Saw this film on the big screen at BFI here in London a couple of years ago and was really impressed with the score.
Sorry to post another Morricone query but can find little information about this score on CD. I assume that it has been released but is now OOP and rare. Is that correct?
Could someone please clarify if it's available, or not, on CD.
It was a very impressive film. A little bit more thoughtful than your average Italian western Morricone's cunning sitar and icy strings were just a perfect soundscape for the snowy landscape! And his incessant twangy guitar theme with slightly-atonal short-slash screeches over the top was the perfect theme for Klaus Kinski's relentless and snidey bounty hunter.
the ending is very memorable and unexpected. As aficionados of these films will know, people involved with the film begged the director to change the ending, but he kept it the way he wanted and ignored their pleas. He was proved right in many ways, it gave the film much more power.
IL GRANDE SILENZIO is one of Sergio Corbucci's best westerns and one of Morricone's best as well...too bad the USA DVD leaves a lot to be desired quality wise. Originally released on a rare Italian Parade label LP, it was subsequently reissued on both vinyl and CD by BEAT Records...the last CD shouldn't be that difficult to find and is well worth the effort. There is also a Japanese CD reissue as well.
IL GRANDE SILENZIO is one of Sergio Corbucci's best westerns and one of Morricone's best as well...too bad the USA DVD leaves a lot to be desired quality wise.

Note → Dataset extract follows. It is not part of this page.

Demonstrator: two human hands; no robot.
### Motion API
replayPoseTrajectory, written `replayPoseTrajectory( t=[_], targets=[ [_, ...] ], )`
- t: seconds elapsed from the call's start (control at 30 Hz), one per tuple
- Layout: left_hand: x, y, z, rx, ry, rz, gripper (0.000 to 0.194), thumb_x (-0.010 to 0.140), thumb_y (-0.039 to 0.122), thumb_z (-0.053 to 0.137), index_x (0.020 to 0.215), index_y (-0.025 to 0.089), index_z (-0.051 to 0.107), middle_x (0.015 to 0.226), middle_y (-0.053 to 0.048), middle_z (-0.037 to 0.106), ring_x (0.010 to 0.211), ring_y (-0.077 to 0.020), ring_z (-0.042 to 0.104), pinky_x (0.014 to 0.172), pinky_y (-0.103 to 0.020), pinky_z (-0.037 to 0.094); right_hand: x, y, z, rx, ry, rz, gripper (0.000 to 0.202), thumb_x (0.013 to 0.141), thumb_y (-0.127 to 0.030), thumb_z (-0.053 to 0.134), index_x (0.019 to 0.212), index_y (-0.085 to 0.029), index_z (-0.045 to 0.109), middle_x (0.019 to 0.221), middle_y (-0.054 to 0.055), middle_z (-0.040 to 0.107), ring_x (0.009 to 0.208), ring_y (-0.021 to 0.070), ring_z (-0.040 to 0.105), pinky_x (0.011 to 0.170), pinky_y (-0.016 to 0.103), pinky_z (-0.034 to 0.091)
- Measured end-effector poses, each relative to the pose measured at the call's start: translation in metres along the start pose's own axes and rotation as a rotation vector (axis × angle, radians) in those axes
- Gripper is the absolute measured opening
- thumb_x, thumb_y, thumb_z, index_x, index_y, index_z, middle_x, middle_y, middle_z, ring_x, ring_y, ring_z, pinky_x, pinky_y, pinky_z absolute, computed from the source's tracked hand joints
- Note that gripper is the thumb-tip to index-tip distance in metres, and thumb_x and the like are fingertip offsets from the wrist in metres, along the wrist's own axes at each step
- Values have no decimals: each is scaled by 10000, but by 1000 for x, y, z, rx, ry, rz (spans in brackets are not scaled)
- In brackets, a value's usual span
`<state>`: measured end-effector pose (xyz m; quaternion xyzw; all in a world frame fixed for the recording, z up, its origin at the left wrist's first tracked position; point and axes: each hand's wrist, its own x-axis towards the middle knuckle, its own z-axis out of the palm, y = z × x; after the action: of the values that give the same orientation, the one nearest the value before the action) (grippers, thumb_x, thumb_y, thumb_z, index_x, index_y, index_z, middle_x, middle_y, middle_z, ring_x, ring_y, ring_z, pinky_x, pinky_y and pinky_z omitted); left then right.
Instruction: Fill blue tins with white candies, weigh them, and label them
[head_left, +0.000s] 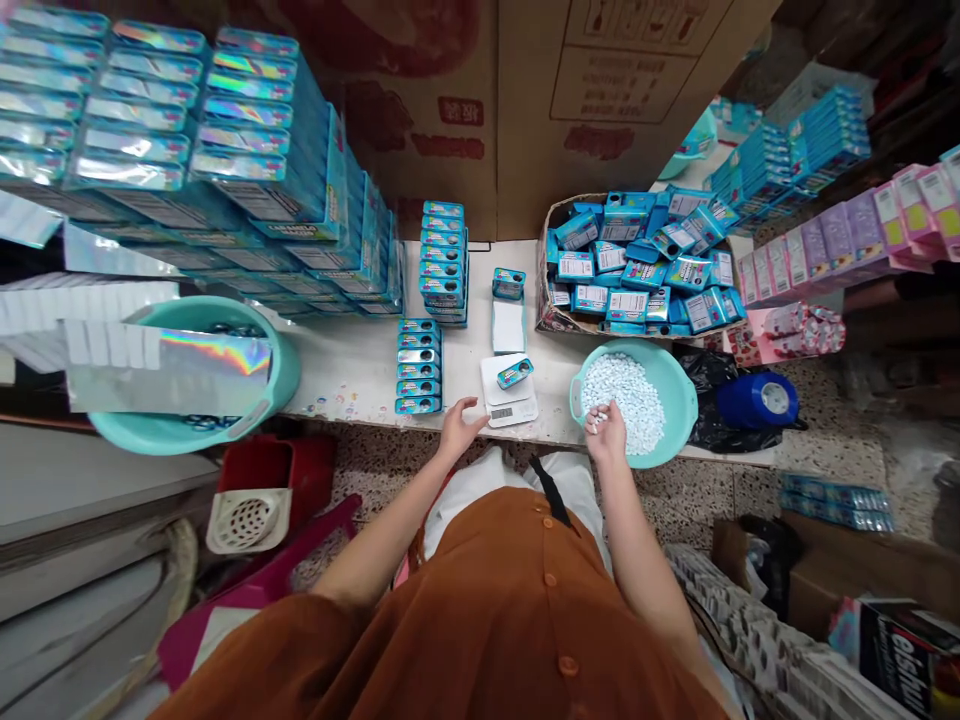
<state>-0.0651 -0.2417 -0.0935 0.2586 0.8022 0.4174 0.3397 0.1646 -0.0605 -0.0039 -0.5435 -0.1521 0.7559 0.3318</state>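
Note:
My left hand (460,430) is held with its fingers apart beside a white digital scale (513,412), gripping nothing. On the scale's platform lies a small blue box (515,373) with a dark oval opening. My right hand (606,432) is over the near left part of a turquoise basin (686,395), its fingers curled around a few small white candies (597,418). Many more loose white candies (634,395) fill the basin's bottom. Left of the scale stands a row of blue boxes (418,372). Behind the scale is a white pad (509,328) with another blue box (508,283).
A cardboard tray (545,300) piled with blue boxes stands behind the basin. Tall stacks of blue boxes (300,180) rise at left, near a larger turquoise tub (281,370). Big cartons (570,180) close off the back. A blue tape roll (757,400) lies at right.

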Motion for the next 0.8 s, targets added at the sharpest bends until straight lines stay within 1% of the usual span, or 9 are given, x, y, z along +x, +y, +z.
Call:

Originally released on a rare Italian Parade label LP, it was subsequently reissued on both vinyl and CD by BEAT Records...the last CD shouldn't be that difficult to find and is well worth the effort. There is also a Japanese CD reissue as well.
The Parade LP (FPR 317)
The Beat LP (CR 1)
The Beat CD (CDCR 27)
The Japanese CD (King Records KICP 2597)
They all run about 34 minutes, but the Beat CD also contains 14 minutes of music from Morricone's Un Bellissimo Novembre ("That Splendid November").
Thrilling artwork, Bob and wayoutwest - thanks for posting that.
I have the blue Beat LP. I have always loved that design of Kinski holding up the wanted poster. its simple and done like a pop-art image. although, for some reason, the bold painting of faces one is even better.
I've been asked to introduce this film and score in a few weeks, in a seminar about Italian film music hosted by the Italian Culture Institute in Oslo.
I had only seen the film once -- at a point in my life where I largely dismissed it because of the B western feel -- but seeing it again a couple of days ago, its ambitions seem more clear (even though the framework is still a B western).
The score is fascinating. Love the lush bits (like the ovet-the-top love theme), but never been too keen on the staccato stuff as a listening experience. But in context, it was really brilliant.
Any comments on the film, score or context from you Morricone connaiseurs? Any trivia bits I could share with the crowd (that perhaps isn't already listed in its Wikipedia entry)?
I'd say this is not just a good score, but a great one and stands alongside Morricone's collaborations with Sergio Leone (Once Upon a Time in the West and The Good, The Bad, and the Ugly ) as one of the finest scores for (Italian) Westerns.
Morricone's wistful main theme contrasts with the movie's bleak outlook (this is, after all, a western in which the "bad guy" guns down the "good guys"... and in a real twist to classic western lore, does so legally for the most part) and thereby complements it. Social issues such as the power of money clearly seen as a new type of nobility which lets you get away with everything and a justice system open to exploitation if you are just unscrupulous enough. Also one of the few westerns that takes place in bitter cold snowy winter.